Prognostic Model of Typical Complications Caused by Transcatheter Aortic Valve Replacement

Ovcharenko E.A., Klyshnikov K.U., Ganyukov V.I., Shilov A.A., Vereshchagin I.E., Sizova I.N., Tarasov R.S., Barbarash L.S.

Key words: transcatheter aortic valve replacement; cardiac conduction disturbances; paraprosthetic regurgitation; discriminant analysis.

The aim of the study was to develop a prognostic model based on statistical discriminant analysis to assess the risk of postoperative disturbance of cardiac conduction and paraprosthetic regurgitation after transcatheter aortic valve replacement (TAVR).

Materials and Methods. Clinical data of 10 patients implanted with CoreValve^ТМ prostheses (Medtronic Inc., USA) were used to develop prognostic models. To that end, we analyzed changes in hemodynamic and functional parameters provided by echocardiography in the pre- and postoperative periods.
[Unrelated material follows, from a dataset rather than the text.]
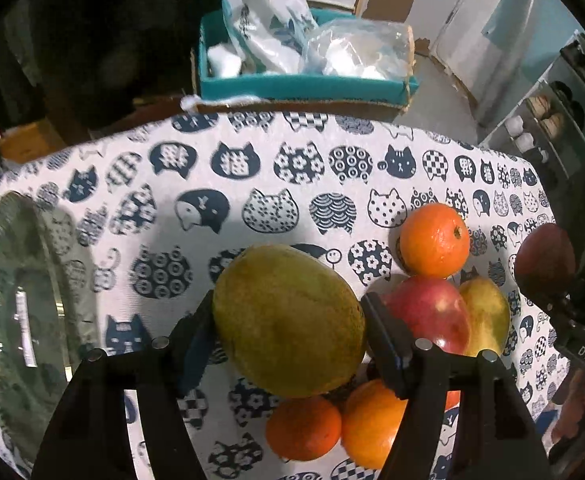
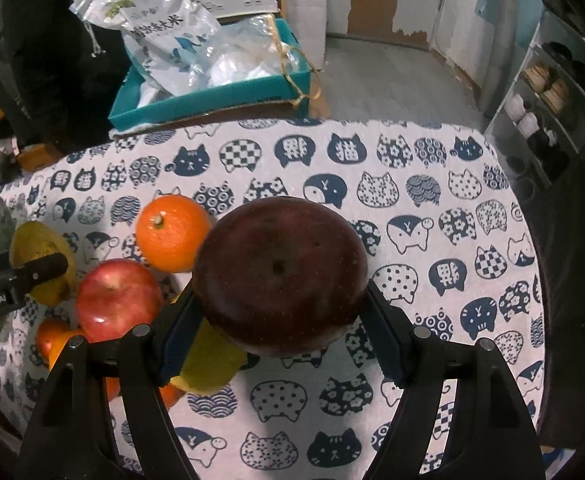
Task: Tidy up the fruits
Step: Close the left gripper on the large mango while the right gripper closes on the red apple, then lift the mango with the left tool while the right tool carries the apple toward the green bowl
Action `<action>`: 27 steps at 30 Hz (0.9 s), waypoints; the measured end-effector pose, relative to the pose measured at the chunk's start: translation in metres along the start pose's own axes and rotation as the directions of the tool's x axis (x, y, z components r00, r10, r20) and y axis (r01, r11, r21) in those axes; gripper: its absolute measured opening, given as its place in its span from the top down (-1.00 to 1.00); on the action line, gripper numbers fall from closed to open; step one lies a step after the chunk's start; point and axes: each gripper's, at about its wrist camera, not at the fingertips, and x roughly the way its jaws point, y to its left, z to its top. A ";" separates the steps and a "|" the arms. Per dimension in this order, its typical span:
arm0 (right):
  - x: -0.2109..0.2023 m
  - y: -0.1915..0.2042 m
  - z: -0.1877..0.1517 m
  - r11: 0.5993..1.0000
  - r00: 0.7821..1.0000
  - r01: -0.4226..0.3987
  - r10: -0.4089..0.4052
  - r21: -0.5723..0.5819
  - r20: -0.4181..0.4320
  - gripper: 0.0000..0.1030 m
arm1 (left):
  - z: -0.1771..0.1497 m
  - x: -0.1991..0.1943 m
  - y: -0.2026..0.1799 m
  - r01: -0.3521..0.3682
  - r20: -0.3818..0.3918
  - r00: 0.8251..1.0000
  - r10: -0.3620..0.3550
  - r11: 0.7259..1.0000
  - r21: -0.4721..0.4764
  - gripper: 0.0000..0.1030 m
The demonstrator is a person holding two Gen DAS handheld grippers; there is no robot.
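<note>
- Left wrist view: the left gripper [image 1: 288,320] has its jaws clenched on a green-yellow mango [image 1: 288,320], one pad pressing each side of the fruit.
- The mango is held above the table [image 1: 252,208], which is covered in a white cloth printed with dark blue cat heads.
- Just beside the mango, to its right, a red apple [image 1: 432,314] lies touching a yellow-green pear [image 1: 488,312], with an orange [image 1: 434,240] just behind them.
- Two more oranges [image 1: 304,428] sit side by side below the mango, near the lower edge.
- A clear glass dish [image 1: 20,308] stands on the cloth at the far left, well apart from the fruit.
- At the right edge the right gripper [image 1: 548,280] shows, carrying a dark red apple [image 1: 544,256].
- Beyond the table stands a teal box [image 1: 304,86] stuffed with plastic bags.
- Right wrist view: the right gripper [image 2: 280,280] grips the dark red apple [image 2: 280,280], its pads against both sides and the fruit lifted clear of the cloth.
- To the left lie the orange [image 2: 172,236] and the red apple [image 2: 116,300]; the pear [image 2: 212,364] is partly hidden behind the left finger.
- The left gripper's [image 2: 48,266] finger enters from the left edge against the mango [image 2: 36,248].
</note>
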 end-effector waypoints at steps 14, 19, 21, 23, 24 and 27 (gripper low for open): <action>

Results. We observed significant positive changes in the severity of left ventricular myocardial hypertrophy; on the contrary, volume indicators did not significantly change, which might be associated with the concentric type of left ventricular hypertrophy. The discriminant analysis made it possible to determine major (preoperative) morphological and functional indicators associated with the two most common complications of the procedure: left bundle branch block and paraprosthetic regurgitation. Left ventricular posterior wall thickness, interventricular septal thickness, left atrium dimension, and myocardial mass are the critical factors that determine the development of these complications.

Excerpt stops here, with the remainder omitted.